October 6, 2009
The U.S. Supreme Court returned to session Monday with a new team member in newly-appointed Justice Sonia Sotomayor. The court is expected to delve directly into several important cases that could re-shape the law as it relates to the separation of church and state, gun rights and free speech, among other areas. Kimberle Williams Crenshaw, a law professor at UCLA and Columbia University, and former Supreme Court reporter Eva Rodriguez, who now writes for The Washington Post, offer analysis on what can be expected in the current session.
MICHEL MARTIN, host:
On to other news. The Supreme Court began its session on Monday with a new Justice, Sonia Sotomayor, and a new raft of cases that could re-shape and the separation of church and state, gun rights, free speech, and more. With us now to talk about the cases before the court is Eva Rodriguez. She’s a writer for The Washington Post editorial board. She’s a former Supreme Court reporter and a former editor-n-chief of Legal Times.
Also with us is Kimberle Williams Crenshaw. She’s a law professor of law at Columbia University and UCLA. Welcome to you both. Thank you so much for joining us.
Ms. EVA RODRIGUEZ (Writer former Supreme Court reporter, The Washington Post): Thanks.
Professor KIMBERLE WILLIAMS CRENSHAW (Law, Columbia University, UCLA): I’m happy to be here.
MARTIN: Eva Rodriguez I want to begin with you. You began your Sunday column with the quote that “Here’s the truth, a lot of important, really important Supreme Court cases would put most of us to sleep” end quote. But, you say that this session – not so much. How so? There are some headline grabbers here?
Ms. RODRIGUEZ: And they are and they’re both interesting and the kind of cases that would trigger natural conversations over dinner on a Saturday night. They involve things that we as human beings and as citizens of this country care about, you know, whether we could lock up a juvenile for life without parole. Whether, you know, there is a right to have a cross on public land.
All of these kind of things that, you know, sort of this informed intelligent, you know, people we would naturally debate, as opposed to the constitutionality of an accounting board.
MARTIN: Oh dear.
Ms. RODRIGUEZ: Don’t go there.
MARTIN: Don’t go there, okay, but just going back a little bit the Court customarily doesn’t hear an argument before the first Monday in October, but there was an exception this year for a campaign finance case? What’s the issue here and why did community here in D.C. because actually the Court had heard this case earlier in the Spring and we were expecting in June or July a decision. Instead, the justices has said well, never mind we want to re-hear this case and by the way, we want to address different questions. And what happened is, they went from a really, you know, ishky-pishky(ph) case in spring to a bomb in the – in the fall.
And it goes to the heart of whether, basically, we can regulate how much money if any corporations may give to campaigns. It was rare also – I mean exceedingly rare – that they heard the case in September and not, you know, after the first Monday in October, when they usually start. So this was weird all around.

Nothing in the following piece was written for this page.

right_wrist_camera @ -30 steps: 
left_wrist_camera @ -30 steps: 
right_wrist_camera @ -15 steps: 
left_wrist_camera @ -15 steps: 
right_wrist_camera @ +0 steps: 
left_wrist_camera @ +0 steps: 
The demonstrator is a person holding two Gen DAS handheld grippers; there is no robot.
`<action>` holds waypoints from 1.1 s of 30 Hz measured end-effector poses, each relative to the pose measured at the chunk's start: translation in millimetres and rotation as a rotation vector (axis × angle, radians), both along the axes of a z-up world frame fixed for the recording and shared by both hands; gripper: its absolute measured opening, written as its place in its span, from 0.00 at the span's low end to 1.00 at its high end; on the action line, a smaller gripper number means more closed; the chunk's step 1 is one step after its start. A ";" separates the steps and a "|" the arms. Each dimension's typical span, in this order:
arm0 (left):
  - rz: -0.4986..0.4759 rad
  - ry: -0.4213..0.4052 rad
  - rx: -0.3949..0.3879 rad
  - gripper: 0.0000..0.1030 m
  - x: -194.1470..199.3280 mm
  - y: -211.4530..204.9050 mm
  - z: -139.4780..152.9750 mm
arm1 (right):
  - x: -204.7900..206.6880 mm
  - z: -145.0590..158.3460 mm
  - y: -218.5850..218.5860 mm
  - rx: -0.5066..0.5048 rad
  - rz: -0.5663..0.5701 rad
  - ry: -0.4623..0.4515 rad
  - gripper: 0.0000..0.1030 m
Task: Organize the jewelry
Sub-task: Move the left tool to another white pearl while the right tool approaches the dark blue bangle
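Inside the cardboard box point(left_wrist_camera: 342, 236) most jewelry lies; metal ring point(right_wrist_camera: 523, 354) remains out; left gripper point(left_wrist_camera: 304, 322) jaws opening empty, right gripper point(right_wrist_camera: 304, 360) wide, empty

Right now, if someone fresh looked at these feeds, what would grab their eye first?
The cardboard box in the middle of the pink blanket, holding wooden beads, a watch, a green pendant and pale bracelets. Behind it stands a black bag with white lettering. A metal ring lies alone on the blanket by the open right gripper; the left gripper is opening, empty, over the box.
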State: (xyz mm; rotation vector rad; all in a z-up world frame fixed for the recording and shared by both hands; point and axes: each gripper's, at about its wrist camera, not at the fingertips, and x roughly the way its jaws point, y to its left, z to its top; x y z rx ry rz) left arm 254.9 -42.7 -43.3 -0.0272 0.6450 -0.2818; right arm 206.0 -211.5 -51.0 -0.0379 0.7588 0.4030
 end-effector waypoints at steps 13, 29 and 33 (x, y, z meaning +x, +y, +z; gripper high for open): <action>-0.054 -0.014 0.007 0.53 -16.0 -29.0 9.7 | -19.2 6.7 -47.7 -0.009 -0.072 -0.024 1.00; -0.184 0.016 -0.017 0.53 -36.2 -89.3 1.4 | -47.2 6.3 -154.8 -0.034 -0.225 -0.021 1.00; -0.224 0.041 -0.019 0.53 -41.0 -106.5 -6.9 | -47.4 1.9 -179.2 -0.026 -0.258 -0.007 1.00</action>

MARTIN: Oh, interesting. And Kimberle Williams Crenshaw, there’s a civil rights case that’s a little bit under the radar this term but you nevertheless feel is important. That’s Lewis(ph) v. Chicago, and like that blockbuster Riche(ph) case of last session that we all talked about, it involves alleged racial discrimination in hiring firefighters.

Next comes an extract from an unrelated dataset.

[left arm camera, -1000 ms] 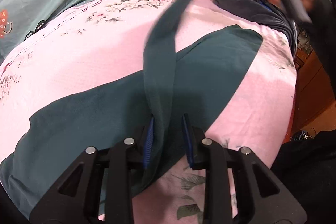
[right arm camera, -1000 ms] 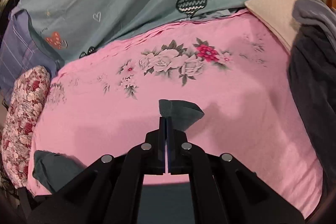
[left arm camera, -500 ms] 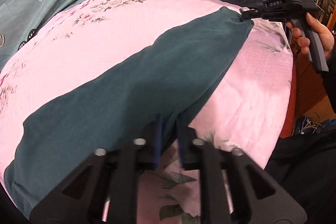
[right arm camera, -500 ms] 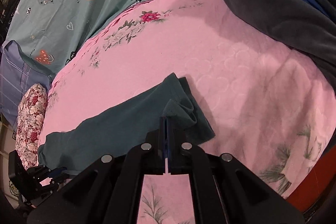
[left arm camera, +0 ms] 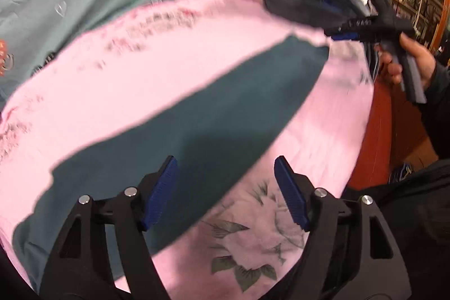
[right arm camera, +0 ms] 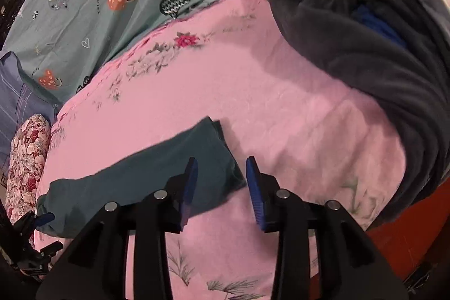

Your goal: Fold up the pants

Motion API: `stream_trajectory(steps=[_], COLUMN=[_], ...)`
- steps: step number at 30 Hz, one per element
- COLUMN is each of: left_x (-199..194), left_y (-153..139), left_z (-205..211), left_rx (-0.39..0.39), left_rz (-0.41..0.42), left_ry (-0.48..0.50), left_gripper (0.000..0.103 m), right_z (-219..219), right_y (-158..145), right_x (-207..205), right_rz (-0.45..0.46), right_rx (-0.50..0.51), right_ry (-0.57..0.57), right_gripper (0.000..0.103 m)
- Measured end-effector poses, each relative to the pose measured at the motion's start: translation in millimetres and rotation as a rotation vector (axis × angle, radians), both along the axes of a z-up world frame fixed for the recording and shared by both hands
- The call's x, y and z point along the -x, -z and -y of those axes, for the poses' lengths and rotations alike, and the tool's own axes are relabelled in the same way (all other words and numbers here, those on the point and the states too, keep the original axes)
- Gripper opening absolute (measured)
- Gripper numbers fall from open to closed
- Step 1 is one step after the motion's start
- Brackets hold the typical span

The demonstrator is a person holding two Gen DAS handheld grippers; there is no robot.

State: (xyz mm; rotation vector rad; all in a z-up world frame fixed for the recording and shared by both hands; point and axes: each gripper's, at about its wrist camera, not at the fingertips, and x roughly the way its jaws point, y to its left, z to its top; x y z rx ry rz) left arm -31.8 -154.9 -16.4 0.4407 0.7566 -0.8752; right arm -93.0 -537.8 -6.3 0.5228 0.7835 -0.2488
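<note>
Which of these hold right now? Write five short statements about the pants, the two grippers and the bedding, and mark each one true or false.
1. The teal pants lie as a long strip on the pink floral sheet. True.
2. The left gripper clamps the pants. False: its jaws have just been opening and stand apart, gripping nothing.
3. The right gripper is open above one end of the pants. True.
4. A dark grey blanket is heaped at the sheet's far right. True.
5. The pants cover the red-flowered pillow. False: they lie apart.
</note>
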Motion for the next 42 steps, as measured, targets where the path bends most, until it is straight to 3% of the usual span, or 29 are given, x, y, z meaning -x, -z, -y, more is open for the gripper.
stream_trajectory(steps=[3, 7, 10, 12, 13, 14, 20, 22, 24, 27, 34, 38, 42], left_x=[-12.4, -59.3, -94.8, -111.2, -117.4, -122.7, -137.0, -132.5, -119.4, -100.1, -84.1, -88.1, -78.8], left_y=[-10.9, 8.8, 28.5, 44.0, 50.6, 53.2, 55.2, 49.2, 33.2, 18.5, 25.0, 42.9, 46.8], left_z=[-4.2, -7.7, -18.6, -24.4, -27.2, -31.0, -32.8, -40.5, -55.5, -87.6, -181.1, -226.7, -249.4], left_rx=[-0.004, -0.056, -0.071, -0.107, -0.113, -0.089, -0.085, -0.072, -0.044, -0.064, -0.174, -0.207, -0.156], left_rz=[0.053, 0.032, -0.042, -0.070, -0.080, -0.086, -0.082, -0.092, -0.064, -0.009, -0.007, -0.063, -0.089], left_ry=[-0.053, -0.187, -0.289, -0.340, -0.358, -0.374, -0.409, -0.416, -0.416, -0.438, -0.589, -0.700, -0.721], left_gripper=[0.078, 0.076, 0.075, 0.075, 0.081, 0.082, 0.084, 0.079, 0.080, 0.082, 0.082, 0.082, 0.084], right_z=[-4.8, -9.6, -24.9, -25.8, -24.4, -21.1, -14.6, -25.6, -49.3, -104.5, -227.6, -283.8, -329.1], right_y=[-21.5, -23.6, -4.9, 20.9, 32.1, 44.4, 46.0, 35.7, 19.6, -1.7, -2.0, -15.1, -8.9], right_x=[-16.5, -58.1, -89.8, -104.4, -107.5, -110.7, -110.8, -103.4, -97.2, -95.5, -131.1, -174.5, -244.0], right_rz=[0.012, -0.005, -0.065, -0.164, -0.193, -0.211, -0.158, -0.144, -0.115, -0.077, -0.091, -0.058, -0.096], right_rx=[0.055, 0.039, -0.022, -0.025, -0.026, -0.025, -0.025, -0.010, 0.019, 0.049, 0.042, 0.034, -0.046], right_ry=[-0.042, -0.100, -0.192, -0.170, -0.160, -0.152, -0.139, -0.155, -0.215, -0.370, -0.676, -0.781, -0.821], right_gripper=[0.037, 0.037, 0.036, 0.036, 0.036, 0.031, 0.029, 0.030, 0.030, 0.032, 0.032, 0.038, 0.041])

In this case, an appeals court overturned a ruling favorable to black firefighters on technical grounds. What’s the issue in this case, and why do you feel that’s so important?

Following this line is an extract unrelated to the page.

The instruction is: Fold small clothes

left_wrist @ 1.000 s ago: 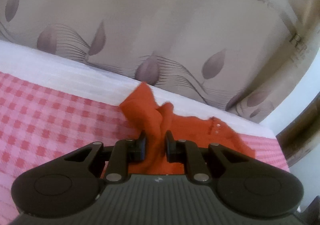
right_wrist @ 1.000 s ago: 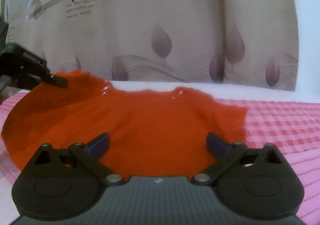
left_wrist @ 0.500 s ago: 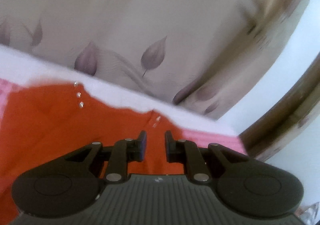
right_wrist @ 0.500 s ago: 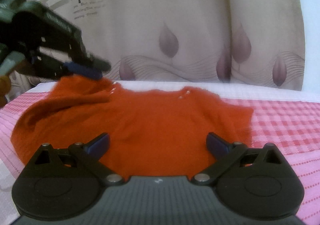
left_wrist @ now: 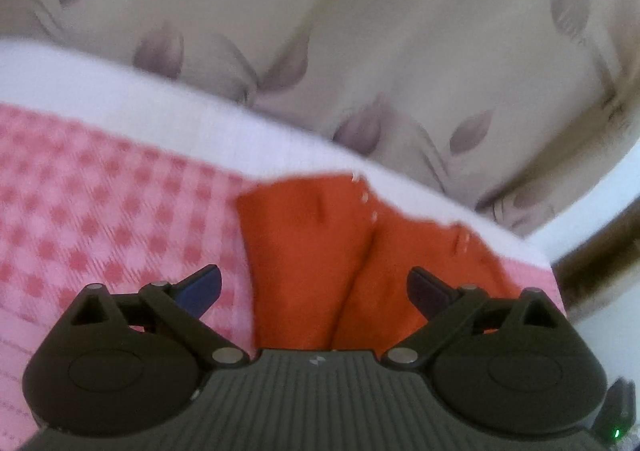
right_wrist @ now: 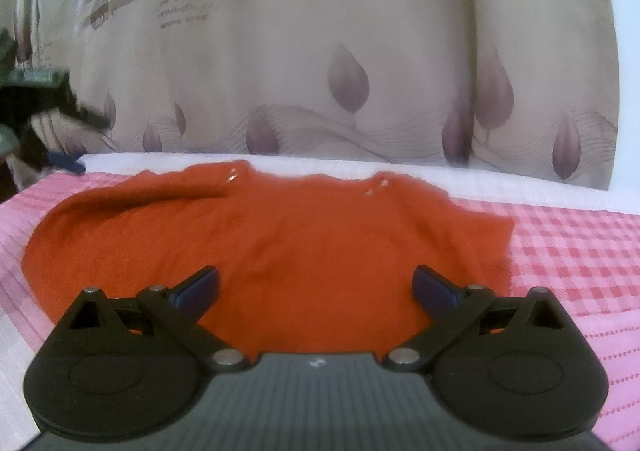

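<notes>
Lying on the pink checked cloth [right_wrist: 580, 251], the orange garment [right_wrist: 280, 251] now has its left sleeve folded in over the body, up by the snap-buttoned neckline. Your left gripper [left_wrist: 314, 287] has just been opening: a second ago it pinched that sleeve, now its jaws stand wide with nothing between them, garment beneath. Your right gripper [right_wrist: 316, 287] hangs over the garment's near hem, jaws spread, empty, unmoved. The curtain [right_wrist: 360, 51] hangs behind the garment. Judgement: first side fold looks placed; right sleeve next.
</notes>
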A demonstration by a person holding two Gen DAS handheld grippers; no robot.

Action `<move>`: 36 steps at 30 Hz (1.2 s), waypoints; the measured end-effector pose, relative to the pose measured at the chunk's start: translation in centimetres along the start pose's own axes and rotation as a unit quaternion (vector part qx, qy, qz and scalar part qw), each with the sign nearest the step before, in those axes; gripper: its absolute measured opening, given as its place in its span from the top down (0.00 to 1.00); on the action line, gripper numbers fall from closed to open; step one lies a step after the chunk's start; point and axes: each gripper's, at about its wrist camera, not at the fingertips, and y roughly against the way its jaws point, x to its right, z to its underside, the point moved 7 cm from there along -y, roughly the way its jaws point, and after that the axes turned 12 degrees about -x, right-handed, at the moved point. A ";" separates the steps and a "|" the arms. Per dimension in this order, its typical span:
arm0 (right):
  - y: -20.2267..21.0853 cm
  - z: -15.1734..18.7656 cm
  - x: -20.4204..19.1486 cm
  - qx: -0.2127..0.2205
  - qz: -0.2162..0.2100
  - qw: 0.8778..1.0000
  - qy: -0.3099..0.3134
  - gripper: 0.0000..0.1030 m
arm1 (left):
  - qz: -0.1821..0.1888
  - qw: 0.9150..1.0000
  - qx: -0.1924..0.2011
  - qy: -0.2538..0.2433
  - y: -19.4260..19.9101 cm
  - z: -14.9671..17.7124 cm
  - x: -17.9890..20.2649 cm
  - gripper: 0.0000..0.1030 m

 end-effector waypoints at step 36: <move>-3.7 -4.2 -0.8 -0.038 -0.380 0.865 -0.327 0.00 | 0.455 0.882 0.063 0.100 -4.3 6.0 2.2 0.04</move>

Ms. CRENSHAW: Well, you know, this issue is very similar to the Ledbetter case because on the substance, on the merits of the case, the plaintiffs were able to prove that the hiring practices were, in fact, discriminatory. So this case is pretty much like Riche in that the firefighters are making an argument. This time, there was actually a case. A court decided that they had prevailed in proving that the use of particular kinds of tests discriminated against potential firefighters.
The problem, according to the Court of Appeals, was that the case was initiated late. In other words, you have 300 days from the injury, the first injury, to actually file the case. The plaintiff’s lawyer filed the case within 300 days of the promotions that were based on the test. He did not file it within 300 days of announcing the test. And the Court of Appeals has determined that the time that they should have filed it was when the tests were announced, as opposed to when the promotions actually commenced.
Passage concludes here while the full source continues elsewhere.